EFFECTS OF LOW OXYGEN TENSION ON LEUKAEMIA CELLS AS DETERMINED BY CRA ASSAYS

The CRA assays were developed as simple short term-repopulating stem cell assays, with two main purposes in mind: (a) to overcome the problem of low probability of survival of transplanted animals during in vivo repopulation assays (unless the complex competitive repopulation assay is used) when rare stem cell subsets represent the experimental target; (b) to overcome the necessity of using, when human stem cells are to be tested, the expensive and often cumbersome in vivo repopulation assays based on xeno-transplantation. On this basis, the most interesting field of application of CRA assays appeared, since the very beginning, the study of human leukaemias, to determine in particular the drug sensitivity of Leukaemia Stem Cells (LSC). For solid neoplasias, indeed, other in vitro assays have been developed to monitor the maintenance of stem cell potential, such as the serial clonogenic assays where epithelial tumor-spheres are generated in liquid cultures and then tumor-sphere cells are transplanted into secondary liquid cultures [reviewed in 31].

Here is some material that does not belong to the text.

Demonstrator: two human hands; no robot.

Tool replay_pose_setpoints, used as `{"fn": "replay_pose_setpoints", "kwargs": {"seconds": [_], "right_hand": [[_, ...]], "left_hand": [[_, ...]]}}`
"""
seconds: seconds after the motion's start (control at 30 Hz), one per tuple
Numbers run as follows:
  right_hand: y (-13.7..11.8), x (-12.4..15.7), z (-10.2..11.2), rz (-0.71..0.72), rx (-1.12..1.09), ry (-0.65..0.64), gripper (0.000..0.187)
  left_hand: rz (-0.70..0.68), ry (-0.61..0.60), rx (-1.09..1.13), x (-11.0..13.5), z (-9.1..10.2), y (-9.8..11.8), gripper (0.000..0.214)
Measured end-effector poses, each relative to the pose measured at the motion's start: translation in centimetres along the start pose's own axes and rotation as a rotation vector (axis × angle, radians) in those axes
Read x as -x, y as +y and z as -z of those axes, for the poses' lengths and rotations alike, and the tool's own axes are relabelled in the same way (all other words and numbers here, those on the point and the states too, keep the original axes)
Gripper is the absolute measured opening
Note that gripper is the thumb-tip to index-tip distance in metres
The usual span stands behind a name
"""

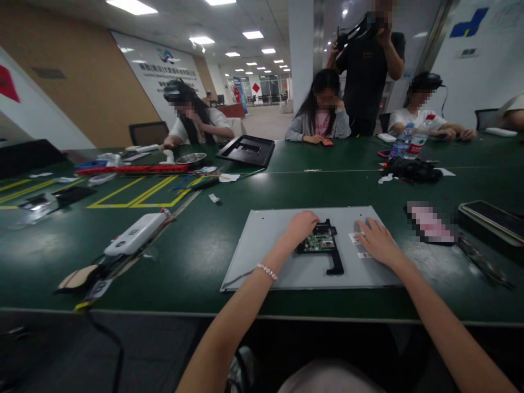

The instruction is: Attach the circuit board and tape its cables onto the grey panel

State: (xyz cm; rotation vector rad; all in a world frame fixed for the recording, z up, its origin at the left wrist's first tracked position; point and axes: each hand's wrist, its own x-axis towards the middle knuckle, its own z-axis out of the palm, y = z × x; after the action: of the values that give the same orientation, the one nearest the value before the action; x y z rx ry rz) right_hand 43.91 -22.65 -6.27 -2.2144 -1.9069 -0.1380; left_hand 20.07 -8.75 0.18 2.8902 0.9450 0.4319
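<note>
A flat light-grey panel (262,245) lies on the green table in front of me. On it sits a green circuit board (317,243) with a black bracket (336,262) along its right side. My left hand (302,226), with a beaded bracelet at the wrist, is at the board's upper left edge, its fingers curled in. Whatever its fingertips hold, if anything, is hidden. My right hand (377,241) rests on the right part of the panel beside white labels (363,255), fingers spread.
A white power strip (137,233) with a cable lies at left. At right are a pink phone (432,222), a dark case (495,221) and glasses (485,262). A black monitor casing (248,151) and bottles (417,139) stand farther back. Several people are across the table.
</note>
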Motion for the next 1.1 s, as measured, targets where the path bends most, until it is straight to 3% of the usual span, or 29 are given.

The adaptation of CRA assays to study leukaemia cell populations was carried out using Murine Friend’s Erythro-Leukaemia (MEL) cells and incubation at 0.1% O2 to select stem cells [32]. This study led to a first set of conclusions: (a) a clonal leukaemia cell line is heterogeneous with respect to the cell functional phenotype and hierarchically organized like a normal haematopoietic population; (b) the MEL cell population includes the highly oxygen-dependent cell bulk and CFC, as well as pre-CFC resistant to/selected in low oxygen, which (c) efficiently and consistently repopulate LC2, as determined by CRAcell assay (Fig. , square); (d) maintenance at low oxygen is a peculiarity of stem cells as opposed to the rest of haematopoietic cell population, irrespective of whether they are normal or leukaemic.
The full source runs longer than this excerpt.